Vice President, Center for Community and Economic Opportunity
Bob Giloth is a both a denizen and student of urban communities. “I didn’t grow up in a city, but since leaving my parents’ house, I have spent almost every minute in cities,” says Giloth, who lives in Washington, D.C., and enjoys walking the city streets there and in Baltimore near Casey’s headquarters. “You’ll see me walking downtown just about every day,” says Giloth, who managed community development corporations in Baltimore and Chicago and served as deputy commissioner of economic development under Chicago Mayor Harold Washington before joining Casey in 1993. He holds a Ph.D. in city and regional planning from Cornell University and has always been intrigued by what makes communities thrive.
Giloth is dedicated to developing strategies that help people who live in areas of concentrated poverty get the support they need to become economically stable. He came to the Casey Foundation to run its Jobs Initiative, an eight-year effort that connected inner-city young men and women in six cities to vocational services and living-wage jobs. “Economic opportunity has always been a strong and continuous theme in my career,” Giloth says. Lessons from this work guided the development of today’s Family Economic Success portfolio, which includes work, education and income supports as well as “the more integrated, diverse set of resources families need to achieve financial well-being.”

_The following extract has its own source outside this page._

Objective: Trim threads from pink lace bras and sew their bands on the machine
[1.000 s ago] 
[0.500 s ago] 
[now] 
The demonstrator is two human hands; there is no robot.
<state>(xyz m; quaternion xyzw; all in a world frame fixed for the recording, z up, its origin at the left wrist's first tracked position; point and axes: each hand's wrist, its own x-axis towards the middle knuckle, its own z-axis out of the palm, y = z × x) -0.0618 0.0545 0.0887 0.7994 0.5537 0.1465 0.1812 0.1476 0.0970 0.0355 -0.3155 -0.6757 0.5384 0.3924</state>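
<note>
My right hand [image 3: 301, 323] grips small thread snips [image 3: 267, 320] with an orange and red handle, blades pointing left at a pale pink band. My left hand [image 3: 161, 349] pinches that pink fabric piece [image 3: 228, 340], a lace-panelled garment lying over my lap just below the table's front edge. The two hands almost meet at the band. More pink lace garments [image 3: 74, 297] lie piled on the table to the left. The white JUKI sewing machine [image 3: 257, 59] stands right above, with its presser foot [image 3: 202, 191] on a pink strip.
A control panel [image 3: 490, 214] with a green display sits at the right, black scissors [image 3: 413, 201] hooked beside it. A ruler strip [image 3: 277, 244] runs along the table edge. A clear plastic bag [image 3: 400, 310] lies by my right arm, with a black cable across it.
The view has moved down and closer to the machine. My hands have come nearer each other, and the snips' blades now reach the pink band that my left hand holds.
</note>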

“I had been looking at the importance of good jobs for a lot of my career, but at Casey when we looked at the role of family in children’s success, it opened my eyes to the kinds of support families need not only to become economically stable but to raise successful children,” Giloth says.
The Center for Community and Economic Opportunity advances a two-generation strategy to help parents achieve financial stability while preparing their children to succeed in school and life. This work promotes high-quality early learning experiences for children and economic assets for families as well as the parenting skills and community supports needed to alleviate the challenges that can jeopardize children’s long-term learning, behavior and health.
“Through emerging neuroscience research, we are coming to understand toxic stress, its impact on kids and the role of parents and caregivers in mitigating and preventing it,” Giloth says.
Giloth was an architect of the Centers for Working Families, which have yielded impressive results in Atlanta and other cities in bundling workforce supports for families and helping parents get high-quality early care for their children. He also helped launch the National Fund for Workforce Solutions, a national partnership that supports local coalitions connecting low-wage workers to education, training and credentials so they can pursue family-supporting careers.
His passion for improving access to opportunities stemmed, in part, from growing up in the counterculture of the 1960s. “Those values and interests led to working on poverty and equity issues,” Giloth says. Today, what motivates him is “helping to create the space for my staff to assume leadership roles and meeting the challenges of the next generation of work.”